Exercise details -> Would you set down all of the entries below exactly as they stand?

═══

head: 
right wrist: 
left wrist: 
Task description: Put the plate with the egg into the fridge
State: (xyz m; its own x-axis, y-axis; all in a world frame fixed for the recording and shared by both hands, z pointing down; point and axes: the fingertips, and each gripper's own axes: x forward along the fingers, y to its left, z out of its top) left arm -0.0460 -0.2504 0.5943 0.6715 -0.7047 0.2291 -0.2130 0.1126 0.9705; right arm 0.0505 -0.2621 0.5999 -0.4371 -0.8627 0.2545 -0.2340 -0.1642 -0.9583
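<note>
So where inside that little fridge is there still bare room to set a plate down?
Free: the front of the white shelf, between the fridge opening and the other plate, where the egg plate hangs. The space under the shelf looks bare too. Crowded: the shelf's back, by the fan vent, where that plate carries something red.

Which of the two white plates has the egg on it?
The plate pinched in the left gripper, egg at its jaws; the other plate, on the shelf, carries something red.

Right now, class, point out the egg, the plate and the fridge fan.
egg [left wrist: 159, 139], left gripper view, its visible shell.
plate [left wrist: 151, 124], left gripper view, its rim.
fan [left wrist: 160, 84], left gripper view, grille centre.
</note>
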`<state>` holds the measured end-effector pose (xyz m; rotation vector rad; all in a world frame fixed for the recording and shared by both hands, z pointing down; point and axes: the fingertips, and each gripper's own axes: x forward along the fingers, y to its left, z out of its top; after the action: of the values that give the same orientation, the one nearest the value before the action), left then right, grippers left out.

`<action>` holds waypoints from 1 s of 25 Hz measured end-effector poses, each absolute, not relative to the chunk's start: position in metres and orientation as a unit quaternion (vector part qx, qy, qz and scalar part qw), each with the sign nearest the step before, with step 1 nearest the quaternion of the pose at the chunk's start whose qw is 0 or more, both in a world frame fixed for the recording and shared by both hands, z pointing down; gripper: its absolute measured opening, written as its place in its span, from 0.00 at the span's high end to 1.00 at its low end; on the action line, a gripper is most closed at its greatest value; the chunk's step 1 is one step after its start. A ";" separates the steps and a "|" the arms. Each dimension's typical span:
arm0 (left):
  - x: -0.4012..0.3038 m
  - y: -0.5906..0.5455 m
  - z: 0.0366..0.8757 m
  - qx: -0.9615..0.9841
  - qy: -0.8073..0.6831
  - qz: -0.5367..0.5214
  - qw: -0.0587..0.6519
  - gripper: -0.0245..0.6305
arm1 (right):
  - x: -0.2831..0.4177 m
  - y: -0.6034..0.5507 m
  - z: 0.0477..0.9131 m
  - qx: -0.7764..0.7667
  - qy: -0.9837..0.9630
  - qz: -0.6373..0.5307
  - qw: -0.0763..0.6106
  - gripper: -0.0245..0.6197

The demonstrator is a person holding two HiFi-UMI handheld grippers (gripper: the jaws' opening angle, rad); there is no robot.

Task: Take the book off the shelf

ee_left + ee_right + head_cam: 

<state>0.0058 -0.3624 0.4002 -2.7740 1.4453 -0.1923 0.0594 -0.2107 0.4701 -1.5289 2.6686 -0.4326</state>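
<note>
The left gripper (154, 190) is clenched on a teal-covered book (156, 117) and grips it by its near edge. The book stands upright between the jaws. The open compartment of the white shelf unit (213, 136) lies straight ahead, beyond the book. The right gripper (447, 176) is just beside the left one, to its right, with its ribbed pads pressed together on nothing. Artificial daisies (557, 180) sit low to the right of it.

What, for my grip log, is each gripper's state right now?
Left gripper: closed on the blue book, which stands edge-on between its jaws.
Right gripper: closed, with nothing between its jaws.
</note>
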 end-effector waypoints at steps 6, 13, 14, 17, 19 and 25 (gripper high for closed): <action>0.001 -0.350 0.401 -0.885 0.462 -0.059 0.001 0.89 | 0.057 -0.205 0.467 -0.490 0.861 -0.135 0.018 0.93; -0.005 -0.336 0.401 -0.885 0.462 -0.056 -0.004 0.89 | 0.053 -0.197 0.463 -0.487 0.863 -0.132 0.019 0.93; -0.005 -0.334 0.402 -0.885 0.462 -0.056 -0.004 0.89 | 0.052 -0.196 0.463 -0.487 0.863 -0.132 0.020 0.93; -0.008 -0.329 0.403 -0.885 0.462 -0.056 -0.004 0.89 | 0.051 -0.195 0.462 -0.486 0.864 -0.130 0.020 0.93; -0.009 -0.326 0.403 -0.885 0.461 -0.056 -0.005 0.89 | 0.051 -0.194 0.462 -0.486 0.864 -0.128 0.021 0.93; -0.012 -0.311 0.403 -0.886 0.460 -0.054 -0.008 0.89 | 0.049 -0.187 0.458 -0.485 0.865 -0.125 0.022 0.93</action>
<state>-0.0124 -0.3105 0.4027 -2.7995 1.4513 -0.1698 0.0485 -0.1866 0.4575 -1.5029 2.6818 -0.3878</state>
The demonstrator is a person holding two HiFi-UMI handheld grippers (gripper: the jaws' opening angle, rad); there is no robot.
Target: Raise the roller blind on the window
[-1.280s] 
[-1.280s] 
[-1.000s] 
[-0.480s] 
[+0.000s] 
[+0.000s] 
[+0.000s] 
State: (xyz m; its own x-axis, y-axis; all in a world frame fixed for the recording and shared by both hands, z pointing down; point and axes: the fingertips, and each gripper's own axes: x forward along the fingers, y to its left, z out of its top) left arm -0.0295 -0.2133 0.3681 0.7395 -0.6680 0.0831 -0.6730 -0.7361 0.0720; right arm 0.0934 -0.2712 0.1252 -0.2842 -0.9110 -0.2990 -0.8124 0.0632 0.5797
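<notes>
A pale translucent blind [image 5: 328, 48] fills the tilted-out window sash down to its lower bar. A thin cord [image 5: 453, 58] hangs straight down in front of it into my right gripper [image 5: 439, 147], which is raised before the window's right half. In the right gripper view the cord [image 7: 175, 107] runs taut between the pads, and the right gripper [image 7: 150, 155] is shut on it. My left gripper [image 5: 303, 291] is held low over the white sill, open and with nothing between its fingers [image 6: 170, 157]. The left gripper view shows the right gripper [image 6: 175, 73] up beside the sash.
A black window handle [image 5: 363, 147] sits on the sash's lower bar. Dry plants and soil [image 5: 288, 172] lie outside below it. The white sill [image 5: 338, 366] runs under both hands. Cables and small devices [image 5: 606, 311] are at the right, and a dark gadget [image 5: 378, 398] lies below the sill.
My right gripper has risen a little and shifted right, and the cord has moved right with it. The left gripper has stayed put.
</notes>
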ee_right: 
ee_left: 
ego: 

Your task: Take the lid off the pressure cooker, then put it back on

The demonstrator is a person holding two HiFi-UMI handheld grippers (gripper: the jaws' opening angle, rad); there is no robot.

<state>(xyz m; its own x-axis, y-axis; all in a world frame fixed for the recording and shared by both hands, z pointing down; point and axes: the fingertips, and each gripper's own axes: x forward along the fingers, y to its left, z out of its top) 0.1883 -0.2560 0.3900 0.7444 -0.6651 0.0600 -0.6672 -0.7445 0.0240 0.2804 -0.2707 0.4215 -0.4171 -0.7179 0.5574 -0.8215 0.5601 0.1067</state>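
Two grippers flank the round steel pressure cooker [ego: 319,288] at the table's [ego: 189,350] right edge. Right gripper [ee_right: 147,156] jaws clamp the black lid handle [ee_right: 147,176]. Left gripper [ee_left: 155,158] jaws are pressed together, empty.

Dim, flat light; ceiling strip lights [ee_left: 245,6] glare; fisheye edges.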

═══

Result of the task ->
head: 
right wrist: 
left wrist: 
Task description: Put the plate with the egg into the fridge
State: (xyz m; its own x-axis, y-axis; all in a world frame fixed for the recording and shared by both hands, z pointing down; point and axes: the fingertips, and each gripper's own axes: x forward along the fingers, y to its left, z out of its top) left arm -0.0460 -0.2504 0.5943 0.6715 -0.7047 0.2291 -0.2130 0.1126 0.9705; right arm 0.0505 -0.2621 0.5999 -0.4371 -0.8627 0.2545 -0.2340 -0.1642 -0.9583
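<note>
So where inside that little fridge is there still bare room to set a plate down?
Free: the front of the white shelf, between the fridge opening and the other plate, where the egg plate hangs. The space under the shelf looks bare too. Crowded: the shelf's back, by the fan vent, where that plate carries something red.

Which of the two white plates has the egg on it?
The plate pinched in the left gripper, egg at its jaws; the other plate, on the shelf, carries something red.

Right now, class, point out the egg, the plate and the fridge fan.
egg [left wrist: 159, 139], left gripper view, its visible shell.
plate [left wrist: 151, 124], left gripper view, its rim.
fan [left wrist: 160, 84], left gripper view, grille centre.
</note>
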`<state>` holds the measured end-effector pose (xyz m; rotation vector rad; all in a world frame fixed for the recording and shared by both hands, z pointing down; point and axes: the fingertips, and each gripper's own axes: x forward along the fingers, y to its left, z out of its top; after the action: of the values that give the same orientation, the one nearest the value before the action), left then right, grippers left out.

`<action>` holds waypoints from 1 s of 25 Hz measured end-effector poses, each absolute, not relative to the chunk's start: position in metres and orientation as a unit quaternion (vector part qx, qy, qz and scalar part qw), each with the sign nearest the step before, with step 1 nearest the quaternion of the pose at the chunk's start whose qw is 0 or more, both in a world frame fixed for the recording and shared by both hands, z pointing down; gripper: its absolute measured opening, written as its place in its span, from 0.00 at the span's high end to 1.00 at its low end; on the action line, a gripper is most closed at its greatest value; the chunk's step 1 is one step after its start. A ";" separates the steps and a "|" the arms. Each dimension's typical span:
arm0 (left):
  - x: -0.4012..0.3038 m
  - y: -0.5906..0.5455 m
  - z: 0.0366..0.8757 m
  - qx: -0.9615..0.9841
  - qy: -0.8073..0.6831
  - qz: -0.5367..0.5214
  - qw: -0.0587..0.6519
  - gripper: -0.0245..0.6305
arm1 (right):
  - x: -0.2831..0.4177 m
  - y: -0.6034..0.5507 m
  - z: 0.0477..0.9131 m
  - qx: -0.7764..0.7667
  - qy: -0.9837..0.9630
  - qz: -0.6373..0.5307
  - qw: -0.0763..0.6106
  - gripper: -0.0245..0.6197

The demonstrator is a person holding two HiFi-UMI handheld grippers (gripper: the jaws' opening angle, rad); there is no robot.

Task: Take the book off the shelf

ee_left + ee_right + head_cam: 

<state>0.0058 -0.3624 0.4002 -2.7740 1.4453 -0.1923 0.0594 -0.2107 0.4701 -1.5289 2.6686 -0.4326</state>
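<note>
The left gripper (154, 190) is clenched on a teal-covered book (156, 117) and grips it by its near edge. The book stands upright between the jaws. The open compartment of the white shelf unit (213, 136) lies straight ahead, beyond the book. The right gripper (447, 176) is just beside the left one, to its right, with its ribbed pads pressed together on nothing. Artificial daisies (557, 180) sit low to the right of it.

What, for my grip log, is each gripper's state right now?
Left gripper: closed on the blue book, which stands edge-on between its jaws.
Right gripper: closed, with nothing between its jaws.
</note>
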 end-effector waypoints at steps 6, 13, 14, 17, 19 and 25 (gripper high for closed): <action>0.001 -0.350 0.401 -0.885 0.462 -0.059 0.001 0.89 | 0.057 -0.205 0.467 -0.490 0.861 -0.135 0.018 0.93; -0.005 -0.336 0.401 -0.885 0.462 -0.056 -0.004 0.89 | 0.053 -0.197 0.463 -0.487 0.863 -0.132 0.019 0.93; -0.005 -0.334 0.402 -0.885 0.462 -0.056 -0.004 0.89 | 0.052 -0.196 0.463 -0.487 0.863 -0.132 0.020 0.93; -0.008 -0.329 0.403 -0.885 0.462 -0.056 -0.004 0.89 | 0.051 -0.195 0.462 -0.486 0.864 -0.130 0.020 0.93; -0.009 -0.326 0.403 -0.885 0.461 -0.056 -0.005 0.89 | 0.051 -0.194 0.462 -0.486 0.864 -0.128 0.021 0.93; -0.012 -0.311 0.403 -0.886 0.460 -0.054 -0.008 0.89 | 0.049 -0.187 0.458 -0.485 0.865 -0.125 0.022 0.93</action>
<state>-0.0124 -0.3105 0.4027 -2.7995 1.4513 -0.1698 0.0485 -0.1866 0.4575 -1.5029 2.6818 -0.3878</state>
The demonstrator is a person holding two HiFi-UMI handheld grippers (gripper: the jaws' opening angle, rad); there is no robot.
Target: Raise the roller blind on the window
[-1.280s] 
[-1.280s] 
[-1.000s] 
[-0.480s] 
[+0.000s] 
[+0.000s] 
[+0.000s] 
State: (xyz m; its own x-axis, y-axis; all in a world frame fixed for the recording and shared by both hands, z pointing down; point and axes: the fingertips, and each gripper's own axes: x forward along the fingers, y to its left, z out of its top) left arm -0.0295 -0.2133 0.3681 0.7395 -0.6680 0.0831 -0.6730 -0.7361 0.0720; right arm 0.0934 -0.2712 0.1252 -0.2842 -0.9110 -0.2990 -0.8124 0.0632 0.5797
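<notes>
A pale translucent blind [image 5: 328, 48] fills the tilted-out window sash down to its lower bar. A thin cord [image 5: 453, 58] hangs straight down in front of it into my right gripper [image 5: 439, 147], which is raised before the window's right half. In the right gripper view the cord [image 7: 175, 107] runs taut between the pads, and the right gripper [image 7: 150, 155] is shut on it. My left gripper [image 5: 303, 291] is held low over the white sill, open and with nothing between its fingers [image 6: 170, 157]. The left gripper view shows the right gripper [image 6: 175, 73] up beside the sash.
A black window handle [image 5: 363, 147] sits on the sash's lower bar. Dry plants and soil [image 5: 288, 172] lie outside below it. The white sill [image 5: 338, 366] runs under both hands. Cables and small devices [image 5: 606, 311] are at the right, and a dark gadget [image 5: 378, 398] lies below the sill.
My right gripper has risen a little and shifted right, and the cord has moved right with it. The left gripper has stayed put.
</notes>
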ee_right: 
ee_left: 
ego: 

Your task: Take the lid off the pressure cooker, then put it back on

The demonstrator is a person holding two HiFi-UMI handheld grippers (gripper: the jaws' opening angle, rad); there is no robot.

<state>(xyz m; its own x-axis, y-axis; all in a world frame fixed for the recording and shared by both hands, z pointing down; point and axes: the fingertips, and each gripper's own axes: x forward along the fingers, y to its left, z out of its top) 0.1883 -0.2560 0.3900 0.7444 -0.6651 0.0600 -0.6672 -0.7445 0.0240 0.2804 -0.2707 0.4215 -0.4171 -0.7179 0.5574 -0.8215 0.5601 0.1067</state>
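Two grippers flank the round steel pressure cooker [ego: 319,288] at the table's [ego: 189,350] right edge. Right gripper [ee_right: 147,156] jaws clamp the black lid handle [ee_right: 147,176]. Left gripper [ee_left: 155,158] jaws are pressed together, empty.

Dim, flat light; ceiling strip lights [ee_left: 245,6] glare; fisheye edges.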

There's no more to this exercise.